Task requirements.
Nothing but the lines from the one with "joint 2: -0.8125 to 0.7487" down to the one with "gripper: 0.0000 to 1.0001" should be returned, exactly and with both ends included, from the material below.

Exercise data.
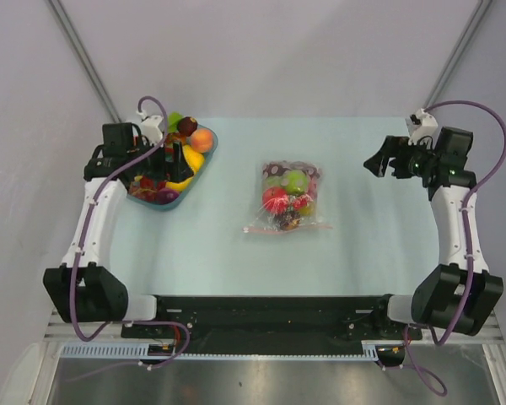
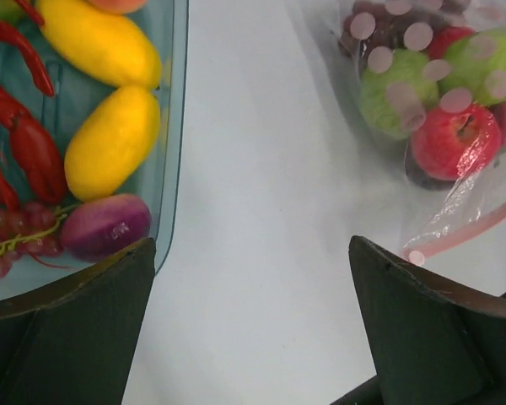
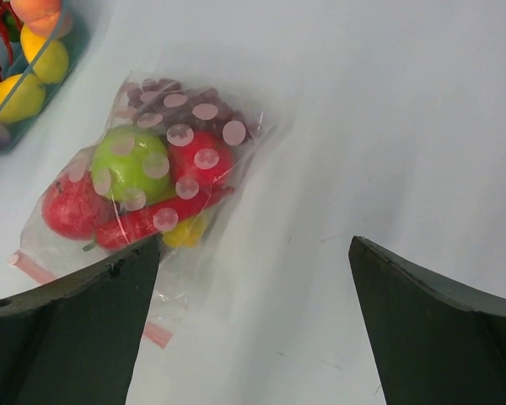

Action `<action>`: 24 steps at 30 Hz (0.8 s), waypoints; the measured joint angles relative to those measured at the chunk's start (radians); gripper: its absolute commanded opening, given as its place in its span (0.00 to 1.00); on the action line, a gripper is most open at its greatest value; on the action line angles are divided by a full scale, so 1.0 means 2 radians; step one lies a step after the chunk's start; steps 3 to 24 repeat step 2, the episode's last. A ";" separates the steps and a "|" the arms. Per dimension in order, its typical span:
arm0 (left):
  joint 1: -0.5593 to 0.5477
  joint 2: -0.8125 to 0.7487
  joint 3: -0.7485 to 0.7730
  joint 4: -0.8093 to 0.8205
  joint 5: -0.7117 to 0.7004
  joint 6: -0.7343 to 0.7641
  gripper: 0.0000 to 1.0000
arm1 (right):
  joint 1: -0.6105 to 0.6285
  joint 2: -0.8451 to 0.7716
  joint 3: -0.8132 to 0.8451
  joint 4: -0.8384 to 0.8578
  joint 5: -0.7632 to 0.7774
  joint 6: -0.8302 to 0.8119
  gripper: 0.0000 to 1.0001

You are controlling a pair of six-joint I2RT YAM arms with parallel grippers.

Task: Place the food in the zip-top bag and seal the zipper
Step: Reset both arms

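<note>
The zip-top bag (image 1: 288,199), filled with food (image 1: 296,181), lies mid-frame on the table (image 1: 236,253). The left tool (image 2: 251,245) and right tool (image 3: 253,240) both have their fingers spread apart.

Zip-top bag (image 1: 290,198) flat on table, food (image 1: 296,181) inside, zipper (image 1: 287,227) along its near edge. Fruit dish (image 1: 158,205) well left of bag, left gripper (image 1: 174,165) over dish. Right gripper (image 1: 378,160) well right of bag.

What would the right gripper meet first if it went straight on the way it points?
Probably the bare table; the zip-top bag lies off to one side of that line, though depth is unclear.
</note>
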 measured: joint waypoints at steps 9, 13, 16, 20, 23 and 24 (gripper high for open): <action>0.003 -0.001 -0.013 -0.003 -0.004 0.000 1.00 | -0.002 0.000 0.000 0.000 0.000 0.005 1.00; 0.003 -0.001 -0.013 -0.003 -0.004 0.000 1.00 | -0.002 0.000 0.000 0.000 0.000 0.005 1.00; 0.003 -0.001 -0.013 -0.003 -0.004 0.000 1.00 | -0.002 0.000 0.000 0.000 0.000 0.005 1.00; 0.003 -0.001 -0.013 -0.003 -0.004 0.000 1.00 | -0.002 0.000 0.000 0.000 0.000 0.005 1.00; 0.003 -0.001 -0.013 -0.003 -0.004 0.000 1.00 | -0.002 0.000 0.000 0.000 0.000 0.005 1.00; 0.003 -0.001 -0.013 -0.003 -0.004 0.000 1.00 | -0.002 0.000 0.000 0.000 0.000 0.005 1.00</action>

Your solution.
  joint 2: -0.8125 to 0.7487
  joint 3: -0.7485 to 0.7730
  joint 4: -0.8093 to 0.8205
  joint 5: -0.7117 to 0.7004
  joint 6: -0.7343 to 0.7641
  gripper: 0.0000 to 1.0000
arm1 (right):
  joint 1: -0.6105 to 0.6285
  joint 2: -0.8451 to 0.7716
  joint 3: -0.8132 to 0.8451
  joint 4: -0.8384 to 0.8578
  joint 5: -0.7632 to 0.7774
  joint 6: -0.8302 to 0.8119
  gripper: 0.0000 to 1.0001

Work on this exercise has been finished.